II. Dünya Savaşı'nın en ünlü kendinden tahrikli teçhizatları, Alman kendinden tahrikli silah Ferdinand ve Sovyet SU-152'dir. İlginç bir şekilde, bu savaş araçları en yaygın değildi: Sovyet endüstrisi yalnızca 670 SU-152 ünite üretti ve Ferdinand'ın kendi kendine tahrik ettiği silah sayısı 91 idi. Bu çelik devleri ilk defa Kursk Bulge'da birleşti ve her iki otomobil için de bu savaş bir savaşın başlangıcı oldu.
1943'te, her iki kendinden tahrikli silahın bırakılması durduruldu. Bununla birlikte, savaşın sonuna kadar, Sovyet tankerleri Almanların kendilerine yönelik tüm silahlarını "Ferdinands" olarak nitelendirdi ve herhangi bir Sovyet ya da Rus tarih ders kitabında, Sovyet askerlerinin SU-152 adını verdiği "St.

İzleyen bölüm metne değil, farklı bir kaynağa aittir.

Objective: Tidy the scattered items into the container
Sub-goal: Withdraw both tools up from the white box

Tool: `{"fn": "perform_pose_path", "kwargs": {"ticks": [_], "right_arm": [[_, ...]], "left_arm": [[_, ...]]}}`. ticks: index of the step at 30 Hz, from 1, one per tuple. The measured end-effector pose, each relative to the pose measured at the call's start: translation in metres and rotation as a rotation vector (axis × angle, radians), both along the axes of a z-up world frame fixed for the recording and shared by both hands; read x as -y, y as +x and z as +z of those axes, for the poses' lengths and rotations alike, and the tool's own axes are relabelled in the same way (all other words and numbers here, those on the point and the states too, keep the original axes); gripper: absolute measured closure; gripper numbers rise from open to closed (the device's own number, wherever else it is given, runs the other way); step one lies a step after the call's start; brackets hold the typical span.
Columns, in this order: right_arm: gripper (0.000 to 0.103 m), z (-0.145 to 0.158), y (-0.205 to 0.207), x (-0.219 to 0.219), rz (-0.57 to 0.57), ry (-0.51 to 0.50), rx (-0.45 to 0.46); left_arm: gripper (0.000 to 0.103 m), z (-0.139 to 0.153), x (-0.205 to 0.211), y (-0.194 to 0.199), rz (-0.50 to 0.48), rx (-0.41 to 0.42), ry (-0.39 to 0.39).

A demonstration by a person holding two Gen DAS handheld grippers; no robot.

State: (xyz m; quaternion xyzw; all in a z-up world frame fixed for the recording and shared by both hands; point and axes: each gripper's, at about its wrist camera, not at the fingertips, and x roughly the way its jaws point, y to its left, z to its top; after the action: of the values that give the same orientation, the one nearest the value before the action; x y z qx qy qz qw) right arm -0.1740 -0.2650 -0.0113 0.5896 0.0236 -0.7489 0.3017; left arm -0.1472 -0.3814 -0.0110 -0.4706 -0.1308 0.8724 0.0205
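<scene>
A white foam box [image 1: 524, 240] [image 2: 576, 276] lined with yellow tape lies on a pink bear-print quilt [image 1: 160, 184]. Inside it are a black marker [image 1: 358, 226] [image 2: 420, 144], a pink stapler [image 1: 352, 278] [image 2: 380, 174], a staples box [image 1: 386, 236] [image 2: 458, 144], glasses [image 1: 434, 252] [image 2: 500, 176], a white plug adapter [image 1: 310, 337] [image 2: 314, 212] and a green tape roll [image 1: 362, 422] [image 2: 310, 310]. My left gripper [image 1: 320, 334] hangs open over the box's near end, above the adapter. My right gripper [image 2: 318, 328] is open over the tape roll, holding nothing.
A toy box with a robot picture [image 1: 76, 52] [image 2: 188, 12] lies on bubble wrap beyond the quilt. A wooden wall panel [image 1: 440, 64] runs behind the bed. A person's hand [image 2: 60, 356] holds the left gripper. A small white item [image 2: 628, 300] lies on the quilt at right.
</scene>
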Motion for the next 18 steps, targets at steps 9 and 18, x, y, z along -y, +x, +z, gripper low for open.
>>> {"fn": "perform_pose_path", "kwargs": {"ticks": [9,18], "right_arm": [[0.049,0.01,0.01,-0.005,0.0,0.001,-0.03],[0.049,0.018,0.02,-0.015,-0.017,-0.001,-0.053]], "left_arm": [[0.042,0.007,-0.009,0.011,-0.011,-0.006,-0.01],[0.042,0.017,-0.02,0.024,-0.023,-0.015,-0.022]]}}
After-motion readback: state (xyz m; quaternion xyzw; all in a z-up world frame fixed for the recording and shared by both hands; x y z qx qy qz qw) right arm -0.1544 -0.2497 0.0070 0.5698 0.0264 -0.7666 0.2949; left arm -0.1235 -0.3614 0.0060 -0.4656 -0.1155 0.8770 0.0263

Savaşın sonuna kadar SU-152 kullanıldı, ancak birliklerde bu makinelerin sayısı savaş kayıpları ve motor ve çalışan dişli aşınması nedeniyle giderek azaldı. Savaştan sonra, kalan “Avcılar” neredeyse tamamen metale kesildi. Bugün, bu efsanevi kendinden itmeli silahın sadece birkaç birimi var, hepsi çeşitli müzelerde.
Yaratılışın tarihi
SU-152 kendinden tahrikli kurulumun tarihi genellikle Aralık 1942'de, Kirov Fabrikası'nda (Çelyabinsk) bu savaş aracının yaratılmasıyla ilgili çalışmaya başladığında başlar. Ancak bu tamamen doğru değil. İlk SU-152'nin tasarımı ve yaratılması, tasarımcıların yalnızca 25 (!!!) güne ihtiyaç duyduğu rekor sürede gerçekleştirildi.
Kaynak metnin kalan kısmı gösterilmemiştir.